В этом упущении «виновна» идея машин (сохранившаяся еще со времен Декарта), в которую биологи наивно и свято уверовали. Ученые в Чикаго поняли, что традиционная детерминистская аналогия между жизнью и машинами неверна. Мозг не подобен машине; наоборот, это машина подобна мозгу, но ей кое-чего не хватает. Как писал Полани, люди появились в ходе естественного отбора, а машины создал человек. Машины существуют лишь как продукт высокоразвитой живой материи – не первый, а конечный продукт эволюции.

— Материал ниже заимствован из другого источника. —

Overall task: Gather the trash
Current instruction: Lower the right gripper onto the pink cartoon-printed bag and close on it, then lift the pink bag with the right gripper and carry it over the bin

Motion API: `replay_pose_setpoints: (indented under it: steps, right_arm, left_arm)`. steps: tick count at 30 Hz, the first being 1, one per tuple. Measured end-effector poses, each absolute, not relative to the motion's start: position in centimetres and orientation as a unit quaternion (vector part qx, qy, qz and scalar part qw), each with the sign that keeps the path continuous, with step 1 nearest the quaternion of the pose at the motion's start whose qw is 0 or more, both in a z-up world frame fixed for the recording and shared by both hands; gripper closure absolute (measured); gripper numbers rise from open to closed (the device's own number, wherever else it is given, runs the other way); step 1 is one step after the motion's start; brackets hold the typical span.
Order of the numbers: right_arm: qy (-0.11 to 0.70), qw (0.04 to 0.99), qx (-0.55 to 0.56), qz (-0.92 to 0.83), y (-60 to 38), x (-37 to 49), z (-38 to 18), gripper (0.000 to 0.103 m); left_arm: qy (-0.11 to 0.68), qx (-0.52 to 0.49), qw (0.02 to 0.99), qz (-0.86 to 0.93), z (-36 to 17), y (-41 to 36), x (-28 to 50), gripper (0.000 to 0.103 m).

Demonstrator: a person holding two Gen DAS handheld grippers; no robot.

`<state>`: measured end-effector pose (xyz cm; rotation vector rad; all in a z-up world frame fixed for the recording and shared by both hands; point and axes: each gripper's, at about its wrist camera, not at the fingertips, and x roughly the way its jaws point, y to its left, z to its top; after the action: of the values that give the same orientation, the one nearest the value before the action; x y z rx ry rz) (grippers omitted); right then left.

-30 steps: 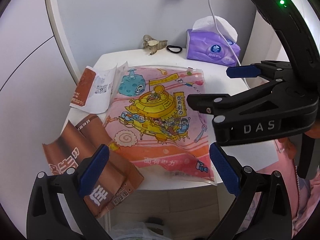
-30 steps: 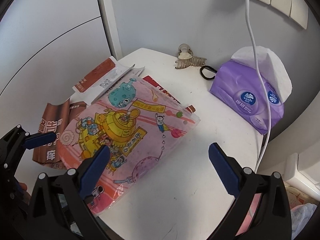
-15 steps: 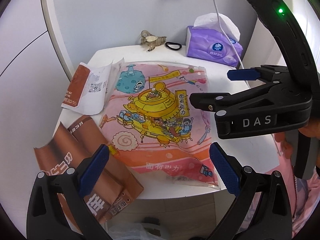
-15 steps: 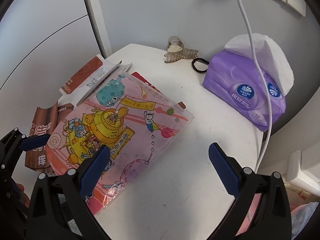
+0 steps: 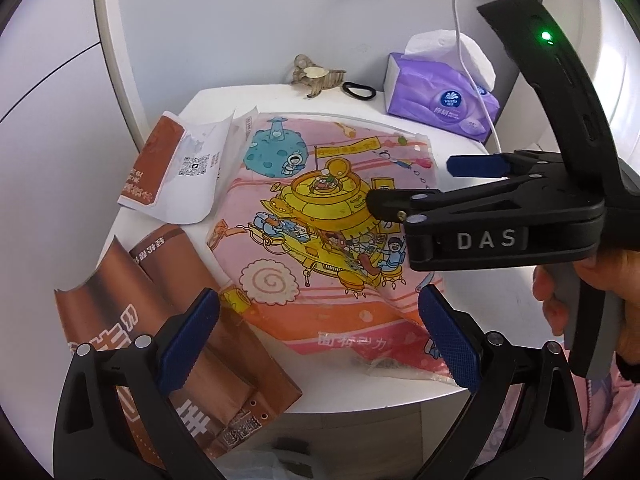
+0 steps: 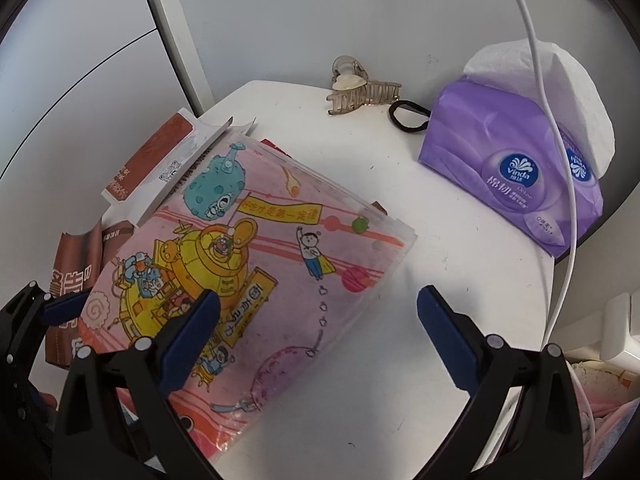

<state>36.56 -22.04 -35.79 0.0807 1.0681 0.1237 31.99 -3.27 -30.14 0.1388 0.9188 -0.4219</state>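
A pink cartoon-printed wrapper point(image 5: 320, 220) point(image 6: 280, 260) lies flat in the middle of the small white table point(image 6: 400, 360). A torn brown wrapper point(image 5: 160, 320) hangs over the table's near left edge. A white-and-brown wrapper point(image 5: 172, 168) lies at the left, partly under the pink one. My left gripper point(image 5: 318, 338) is open above the near edge, its pads over the brown and pink wrappers. My right gripper point(image 6: 318, 336) point(image 5: 420, 184) is open too, hovering over the pink wrapper's right side. Neither gripper holds anything.
A purple tissue pack point(image 6: 508, 176) stands at the back right with a white cable point(image 6: 560, 160) hanging across it. A hair claw point(image 6: 360, 92) and a black hair tie point(image 6: 408, 116) lie by the wall. A pale plastic bag point(image 5: 256, 464) shows below the table's front.
Both grippers have drifted forward over the table, and the right one now reaches further across the pink wrapper. Both stay open. The wrappers have not moved.
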Motion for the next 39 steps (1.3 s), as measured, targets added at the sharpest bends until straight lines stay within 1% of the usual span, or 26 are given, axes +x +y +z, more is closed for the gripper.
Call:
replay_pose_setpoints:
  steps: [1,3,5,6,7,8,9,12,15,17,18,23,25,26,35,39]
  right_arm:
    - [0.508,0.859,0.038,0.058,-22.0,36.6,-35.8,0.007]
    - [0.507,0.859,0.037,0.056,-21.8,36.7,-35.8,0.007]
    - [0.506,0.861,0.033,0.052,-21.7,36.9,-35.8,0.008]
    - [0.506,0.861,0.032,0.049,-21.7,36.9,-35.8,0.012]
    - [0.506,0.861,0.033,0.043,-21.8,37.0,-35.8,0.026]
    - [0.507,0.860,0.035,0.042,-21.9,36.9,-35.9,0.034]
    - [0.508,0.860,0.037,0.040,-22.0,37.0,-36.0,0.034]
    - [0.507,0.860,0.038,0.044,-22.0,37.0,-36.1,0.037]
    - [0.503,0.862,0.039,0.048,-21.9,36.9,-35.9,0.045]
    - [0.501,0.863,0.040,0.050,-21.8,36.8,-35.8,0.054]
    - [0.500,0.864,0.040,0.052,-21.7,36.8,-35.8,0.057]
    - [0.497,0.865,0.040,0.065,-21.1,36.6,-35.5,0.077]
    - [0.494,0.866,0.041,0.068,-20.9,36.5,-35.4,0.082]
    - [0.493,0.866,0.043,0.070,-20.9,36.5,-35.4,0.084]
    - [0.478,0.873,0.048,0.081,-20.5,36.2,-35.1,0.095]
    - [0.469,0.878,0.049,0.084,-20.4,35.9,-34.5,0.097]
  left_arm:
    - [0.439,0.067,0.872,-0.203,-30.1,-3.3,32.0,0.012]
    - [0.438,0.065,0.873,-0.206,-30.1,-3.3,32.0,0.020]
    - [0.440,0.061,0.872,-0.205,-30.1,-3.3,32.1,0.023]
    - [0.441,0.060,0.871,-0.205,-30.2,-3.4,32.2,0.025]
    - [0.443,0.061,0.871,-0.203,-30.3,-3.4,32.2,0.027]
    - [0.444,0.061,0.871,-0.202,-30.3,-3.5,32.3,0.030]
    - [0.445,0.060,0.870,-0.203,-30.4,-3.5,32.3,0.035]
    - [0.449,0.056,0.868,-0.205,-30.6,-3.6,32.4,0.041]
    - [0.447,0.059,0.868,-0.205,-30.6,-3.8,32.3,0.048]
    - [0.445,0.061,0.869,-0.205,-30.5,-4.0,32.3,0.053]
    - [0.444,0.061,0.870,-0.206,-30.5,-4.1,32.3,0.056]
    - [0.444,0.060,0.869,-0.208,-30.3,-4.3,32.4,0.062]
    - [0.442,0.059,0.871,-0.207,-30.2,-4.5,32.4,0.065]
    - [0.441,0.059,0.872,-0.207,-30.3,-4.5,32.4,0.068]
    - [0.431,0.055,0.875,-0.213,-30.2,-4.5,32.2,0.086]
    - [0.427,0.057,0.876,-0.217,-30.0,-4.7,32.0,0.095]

В чикагской концепции также начала развиваться идея о зависимости происхождения жизни не от классических физических законов, которые так хорошо подходят для описания машин, а от двух взаимодополняющих моделей описания. Вот как это подытожил Патти: «Если бы жизнь зависела от таких классических описаний или от выполнения своих собственных внутренних процессов записи информации классическим способом, ее существование было бы невозможно[1]». Это согласуется с более ранним, острым вопросом Розена: «Почему бы не допустить, что «универсалии» физики применимы только к небольшой и специфической, хотя и чрезмерно выделяющейся категории материальных систем, для которой организмы – чересчур общее понятие? Что если физика – это частное, в то время как общее – это биология, а вовсе не наоборот?»[2]
Вместе с Полани поход против чистого редукционизма затеял и профессор Чикагского университета Николас Рашевский – отец математической биофизики и теоретической биологии, – что было для него довольно неожиданно. Однажды он взялся за поиски общих материальных основ главных биологических явлений, возмутившись из-за слов некоего биолога, который заявил на каком-то светском мероприятии, что никто не понимает и не сможет понять, как делятся клетки, потому что это биология и физика тут не властна. Проделав в 1930-х и 1940-х годах гигантскую работу, Рашевский на этом не успокоился. Розен, его ученик, пишет: «Он поставил перед собой ключевой вопрос, что такое жизнь, и, как все современные молекулярные биологи, в сущности, стал искать ответ с точки зрения редукционизма. Загвоздка оказалась в том, что, рассматривая отдельные функции организмов, он в какой-то момент упустил из виду сами организмы и уже не смог к ним вернуться»[3]. Рашевский понял, что «невозможно собрать в единое целое никакой, пусть самый полный, набор отдельных описаний (иначе говоря, моделей) организмов, чтобы охарактеризовать сами организмы… Если мы хотим достичь этой цели, нужен некий новый принцип»[4]. Подход к поискам нового принципа Рашевский назвал реляционной биологией. Подобными исследованиями занимался и мой наставник Роджер Сперри, прошедший стажировку в Чикагском университете. И, как вы видели, те же идеи оказали большое влияние на Говарда Патти, благодаря которому эта научная позиция существует в наши дни.